More on commercials as windows to the zeitgeist


I have written before about how commercials on TV are a pretty good measure of the zeitgeist. While niche companies may seek notoriety by airing an ad that skirts the boundaries of social acceptability in order to create controversy, major companies do not want to alienate large segments of their market and thus their ads give an idea of what is acceptable in mainstream society.

Via David Pescovitz, I came across what he says is the first mainstream commercial featuring a gay couple that was aired by IKEA in major East coast markets back in 1994.

This was a daring move by IKEA for the US market, though it may have not been so for their domestic Swedish one. The reaction then was mixed, as can be seen from this Los Angeles Times article from back then.

Last week, furniture retailer Ikea began airing an ad in several East Coast markets that shows two clearly identifiable gay men shopping for a dining room table at an Ikea store. It is the first time gays have been openly portrayed in a mainstream TV spot. Ikea has since been swamped with hundreds of phone calls and letters–some applauding the company, but many others demanding that the ad be axed.

The Ikea ad depicts “an aspect of gay life that people never see: our daily lives,” said Ellen Carton, executive director of the New York chapter of the Gay and Lesbian Alliance Against Defamation. Instead of showing gays and lesbians marching at gay rights rallies or suffering from AIDS, the Ikea ad “humanizes us,” she said. “The importance of that cannot be overstated.”

But a storm of protest is rising on the right. “Openly promoting homosexuality will upset America’s mainstream and cost the company business,” said Robert Knight, director of cultural studies at the Family Research Council, a conservative, Washington-based think tank.

Interestingly, there was also some backlash from some members of the gay community who suspected some ulterior motive.

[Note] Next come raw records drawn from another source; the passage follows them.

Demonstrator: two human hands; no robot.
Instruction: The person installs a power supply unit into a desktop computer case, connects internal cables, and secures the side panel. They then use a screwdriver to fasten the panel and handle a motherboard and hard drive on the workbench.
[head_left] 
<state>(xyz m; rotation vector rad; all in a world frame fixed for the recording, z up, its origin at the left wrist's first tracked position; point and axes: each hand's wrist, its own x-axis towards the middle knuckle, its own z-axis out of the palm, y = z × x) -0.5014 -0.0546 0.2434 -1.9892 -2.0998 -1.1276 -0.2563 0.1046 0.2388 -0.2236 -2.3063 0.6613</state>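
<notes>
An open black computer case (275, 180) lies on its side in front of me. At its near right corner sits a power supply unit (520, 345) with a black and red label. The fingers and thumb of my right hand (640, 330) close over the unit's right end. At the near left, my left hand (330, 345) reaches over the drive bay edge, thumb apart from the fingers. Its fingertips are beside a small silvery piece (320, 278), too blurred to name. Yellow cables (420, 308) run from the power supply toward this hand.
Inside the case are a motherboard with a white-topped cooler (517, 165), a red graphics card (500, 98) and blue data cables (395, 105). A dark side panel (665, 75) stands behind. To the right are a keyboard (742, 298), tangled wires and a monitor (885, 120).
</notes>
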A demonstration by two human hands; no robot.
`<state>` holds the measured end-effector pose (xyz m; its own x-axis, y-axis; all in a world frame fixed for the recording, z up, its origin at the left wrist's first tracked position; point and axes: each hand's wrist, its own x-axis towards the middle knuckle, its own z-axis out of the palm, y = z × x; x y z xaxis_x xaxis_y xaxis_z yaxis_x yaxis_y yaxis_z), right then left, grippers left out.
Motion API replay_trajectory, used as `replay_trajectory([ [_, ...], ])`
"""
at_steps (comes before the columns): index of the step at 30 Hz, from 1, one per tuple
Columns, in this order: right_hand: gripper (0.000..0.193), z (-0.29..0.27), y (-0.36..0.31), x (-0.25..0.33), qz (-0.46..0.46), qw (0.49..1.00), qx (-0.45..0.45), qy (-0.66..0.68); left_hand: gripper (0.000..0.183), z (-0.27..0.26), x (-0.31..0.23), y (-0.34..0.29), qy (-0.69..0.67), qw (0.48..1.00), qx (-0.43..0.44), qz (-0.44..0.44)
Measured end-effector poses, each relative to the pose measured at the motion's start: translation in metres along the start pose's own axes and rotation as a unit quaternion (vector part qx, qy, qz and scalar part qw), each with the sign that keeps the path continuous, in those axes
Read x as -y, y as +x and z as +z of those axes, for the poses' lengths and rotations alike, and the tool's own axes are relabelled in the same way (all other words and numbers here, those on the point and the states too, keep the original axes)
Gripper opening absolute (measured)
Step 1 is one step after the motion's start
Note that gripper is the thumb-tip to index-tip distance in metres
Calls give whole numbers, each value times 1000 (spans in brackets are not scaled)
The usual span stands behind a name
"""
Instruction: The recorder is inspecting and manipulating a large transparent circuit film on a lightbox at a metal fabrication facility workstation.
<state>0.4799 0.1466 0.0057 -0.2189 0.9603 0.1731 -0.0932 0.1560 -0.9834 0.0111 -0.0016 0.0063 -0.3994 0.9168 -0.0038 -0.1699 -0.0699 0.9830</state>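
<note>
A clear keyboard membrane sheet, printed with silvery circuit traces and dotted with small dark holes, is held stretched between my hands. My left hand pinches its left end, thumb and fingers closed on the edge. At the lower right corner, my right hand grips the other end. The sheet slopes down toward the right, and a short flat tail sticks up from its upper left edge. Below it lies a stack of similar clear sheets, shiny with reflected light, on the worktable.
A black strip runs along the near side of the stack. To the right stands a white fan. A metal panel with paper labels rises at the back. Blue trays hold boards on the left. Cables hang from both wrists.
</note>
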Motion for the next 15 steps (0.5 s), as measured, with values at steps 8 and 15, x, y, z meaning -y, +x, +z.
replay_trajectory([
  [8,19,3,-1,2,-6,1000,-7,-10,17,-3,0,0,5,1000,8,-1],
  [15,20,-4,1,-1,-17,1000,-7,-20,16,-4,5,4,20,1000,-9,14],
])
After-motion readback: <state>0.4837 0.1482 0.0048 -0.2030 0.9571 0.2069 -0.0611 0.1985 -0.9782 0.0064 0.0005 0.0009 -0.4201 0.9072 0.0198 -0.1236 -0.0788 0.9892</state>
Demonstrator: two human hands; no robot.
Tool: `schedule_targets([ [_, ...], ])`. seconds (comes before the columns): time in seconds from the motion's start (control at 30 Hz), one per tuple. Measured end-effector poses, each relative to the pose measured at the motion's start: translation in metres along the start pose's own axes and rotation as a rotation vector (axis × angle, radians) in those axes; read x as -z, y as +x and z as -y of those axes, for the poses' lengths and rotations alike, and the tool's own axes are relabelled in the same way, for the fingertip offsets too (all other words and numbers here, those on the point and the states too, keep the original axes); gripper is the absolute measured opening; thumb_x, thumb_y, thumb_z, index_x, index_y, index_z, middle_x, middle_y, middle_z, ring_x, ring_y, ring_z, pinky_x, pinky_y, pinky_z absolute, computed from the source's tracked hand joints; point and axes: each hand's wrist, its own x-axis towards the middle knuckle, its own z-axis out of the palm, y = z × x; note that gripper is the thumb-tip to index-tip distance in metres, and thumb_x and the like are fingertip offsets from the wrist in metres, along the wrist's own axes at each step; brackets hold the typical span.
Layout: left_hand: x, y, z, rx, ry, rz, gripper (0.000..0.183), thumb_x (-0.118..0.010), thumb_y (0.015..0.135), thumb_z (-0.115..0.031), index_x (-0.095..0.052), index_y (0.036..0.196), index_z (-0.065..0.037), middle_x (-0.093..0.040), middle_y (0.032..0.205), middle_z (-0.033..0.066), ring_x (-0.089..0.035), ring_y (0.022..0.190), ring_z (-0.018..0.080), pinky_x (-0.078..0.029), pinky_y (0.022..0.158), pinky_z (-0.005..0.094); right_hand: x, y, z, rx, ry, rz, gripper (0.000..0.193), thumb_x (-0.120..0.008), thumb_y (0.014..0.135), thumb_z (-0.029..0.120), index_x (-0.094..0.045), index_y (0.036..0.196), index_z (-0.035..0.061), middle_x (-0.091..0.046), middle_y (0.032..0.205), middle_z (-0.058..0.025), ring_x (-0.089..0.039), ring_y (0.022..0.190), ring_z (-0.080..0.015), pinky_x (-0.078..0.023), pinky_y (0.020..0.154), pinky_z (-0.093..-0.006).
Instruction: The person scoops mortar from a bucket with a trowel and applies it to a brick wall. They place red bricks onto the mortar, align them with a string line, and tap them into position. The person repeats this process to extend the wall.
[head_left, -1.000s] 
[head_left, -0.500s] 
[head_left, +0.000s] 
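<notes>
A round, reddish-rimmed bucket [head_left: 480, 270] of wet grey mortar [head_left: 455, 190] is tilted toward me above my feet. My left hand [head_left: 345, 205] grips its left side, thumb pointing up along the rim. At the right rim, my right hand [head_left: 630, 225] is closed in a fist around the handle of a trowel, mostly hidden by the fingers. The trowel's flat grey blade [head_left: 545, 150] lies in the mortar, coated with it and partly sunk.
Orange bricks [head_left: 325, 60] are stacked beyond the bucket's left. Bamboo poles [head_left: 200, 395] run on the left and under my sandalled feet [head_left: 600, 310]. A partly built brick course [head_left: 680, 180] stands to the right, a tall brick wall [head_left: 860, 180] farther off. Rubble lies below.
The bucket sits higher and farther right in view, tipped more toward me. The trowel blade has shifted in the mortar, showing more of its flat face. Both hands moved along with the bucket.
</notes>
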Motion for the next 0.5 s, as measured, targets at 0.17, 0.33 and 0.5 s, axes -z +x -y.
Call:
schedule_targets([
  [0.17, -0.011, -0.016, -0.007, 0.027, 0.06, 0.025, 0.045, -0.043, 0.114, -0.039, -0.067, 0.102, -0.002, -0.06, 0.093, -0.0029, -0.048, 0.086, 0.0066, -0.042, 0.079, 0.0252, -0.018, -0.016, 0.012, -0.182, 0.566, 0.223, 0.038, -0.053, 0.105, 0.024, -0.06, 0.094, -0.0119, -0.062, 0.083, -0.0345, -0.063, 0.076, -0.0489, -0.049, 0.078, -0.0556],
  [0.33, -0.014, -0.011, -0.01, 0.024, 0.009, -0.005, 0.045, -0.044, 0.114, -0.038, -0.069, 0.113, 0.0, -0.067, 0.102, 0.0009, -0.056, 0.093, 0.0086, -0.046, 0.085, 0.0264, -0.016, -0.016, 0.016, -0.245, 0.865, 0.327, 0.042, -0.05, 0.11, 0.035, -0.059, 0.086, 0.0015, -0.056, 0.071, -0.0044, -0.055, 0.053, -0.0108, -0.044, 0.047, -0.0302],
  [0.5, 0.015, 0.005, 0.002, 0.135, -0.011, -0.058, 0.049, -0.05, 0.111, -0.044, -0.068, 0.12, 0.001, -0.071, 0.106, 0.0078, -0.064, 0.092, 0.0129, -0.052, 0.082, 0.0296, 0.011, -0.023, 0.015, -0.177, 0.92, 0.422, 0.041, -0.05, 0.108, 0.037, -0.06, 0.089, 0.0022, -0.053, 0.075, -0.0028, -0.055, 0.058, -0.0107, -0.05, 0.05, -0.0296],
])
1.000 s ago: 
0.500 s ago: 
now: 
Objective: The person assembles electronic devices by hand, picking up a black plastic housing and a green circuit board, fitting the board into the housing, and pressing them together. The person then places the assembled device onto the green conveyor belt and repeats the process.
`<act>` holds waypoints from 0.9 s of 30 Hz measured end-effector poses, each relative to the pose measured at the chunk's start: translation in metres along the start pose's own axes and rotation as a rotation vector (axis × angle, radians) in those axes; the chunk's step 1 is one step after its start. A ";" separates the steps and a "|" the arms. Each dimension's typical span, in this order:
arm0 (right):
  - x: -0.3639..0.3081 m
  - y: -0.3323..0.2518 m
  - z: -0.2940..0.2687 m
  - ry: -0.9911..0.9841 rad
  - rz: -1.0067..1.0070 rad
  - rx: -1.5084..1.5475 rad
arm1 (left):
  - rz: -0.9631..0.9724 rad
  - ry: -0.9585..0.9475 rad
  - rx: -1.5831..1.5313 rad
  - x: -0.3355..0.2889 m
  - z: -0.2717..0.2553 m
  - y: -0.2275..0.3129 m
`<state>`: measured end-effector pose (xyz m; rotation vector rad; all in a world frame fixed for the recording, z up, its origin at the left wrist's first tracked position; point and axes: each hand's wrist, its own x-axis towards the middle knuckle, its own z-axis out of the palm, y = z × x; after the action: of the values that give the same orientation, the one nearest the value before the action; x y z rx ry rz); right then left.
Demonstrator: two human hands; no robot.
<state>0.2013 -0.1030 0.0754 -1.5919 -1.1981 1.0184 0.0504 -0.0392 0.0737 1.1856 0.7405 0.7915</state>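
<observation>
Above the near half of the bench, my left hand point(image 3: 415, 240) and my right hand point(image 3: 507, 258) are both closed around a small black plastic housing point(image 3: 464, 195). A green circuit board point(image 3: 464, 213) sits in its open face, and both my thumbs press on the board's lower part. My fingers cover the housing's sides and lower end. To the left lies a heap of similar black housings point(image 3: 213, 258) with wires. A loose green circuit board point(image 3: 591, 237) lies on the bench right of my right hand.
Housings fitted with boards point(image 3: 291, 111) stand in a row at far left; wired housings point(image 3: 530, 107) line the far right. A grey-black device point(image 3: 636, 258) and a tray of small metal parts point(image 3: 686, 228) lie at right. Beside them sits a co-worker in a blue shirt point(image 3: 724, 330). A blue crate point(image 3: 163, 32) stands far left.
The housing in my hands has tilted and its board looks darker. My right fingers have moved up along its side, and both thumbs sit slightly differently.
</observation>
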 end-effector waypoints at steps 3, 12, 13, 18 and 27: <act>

“It smacks of tokenism,” said Jeff Yarbrough, editor-in-chief of the Advocate, a national gay and lesbian magazine. “If the intent of the ad has been to garner media attention, well, it’s done a brilliant job of that. But I wonder, what are their real motives? What is Ikea’s corporate policy on gays?”

As an indicator of how attitudes have changed, fast forward 25 years and such an ad would not be worth mentioning. In fact, I rarely watch commercial TV but when I watched a half-hour show last week I saw two ads back to back. One was for a wedding planning site where in a montage of their customer base they showed a photo of two men, and the other was an amusing ad that showed two men getting increasingly alarmed as the babysitter they had hired for the evening for their child seemed to be utterly irresponsible.

Similarly, now one sees ads for everyday products all the time that feature mixed race couples. Clearly such ads don’t bother many people anymore.

There is nothing about the products themselves that requires such representation. They are just recognition of the fact that we now have a diversity of relationships in our society.

Comments

  1. says

    It wasn’t that long ago when a lot of white people lost their shit over a Cheerios commercial that featured a mixed family (almost six years now according to Google). It’s really great that companies haven’t caved to bigotry and we’re seeing more same-sex and mixed race couples in commercials.

    If capitalism doesn’t care about your bigotry, you’ve lost.

  2. Sam N says

    They’ve lost the cities, and so most of the wealth and production. So of course ads don’t care. But thanks to strong rural representation, bigots still have a whole lot of control over government (and even in rural areas, there are plenty of progressives, they just aren’t a majority). So, they haven’t lost, yet.

    I’m always amused by their fantasies of a civil war, as if they aren’t outnumbered 6 to 3.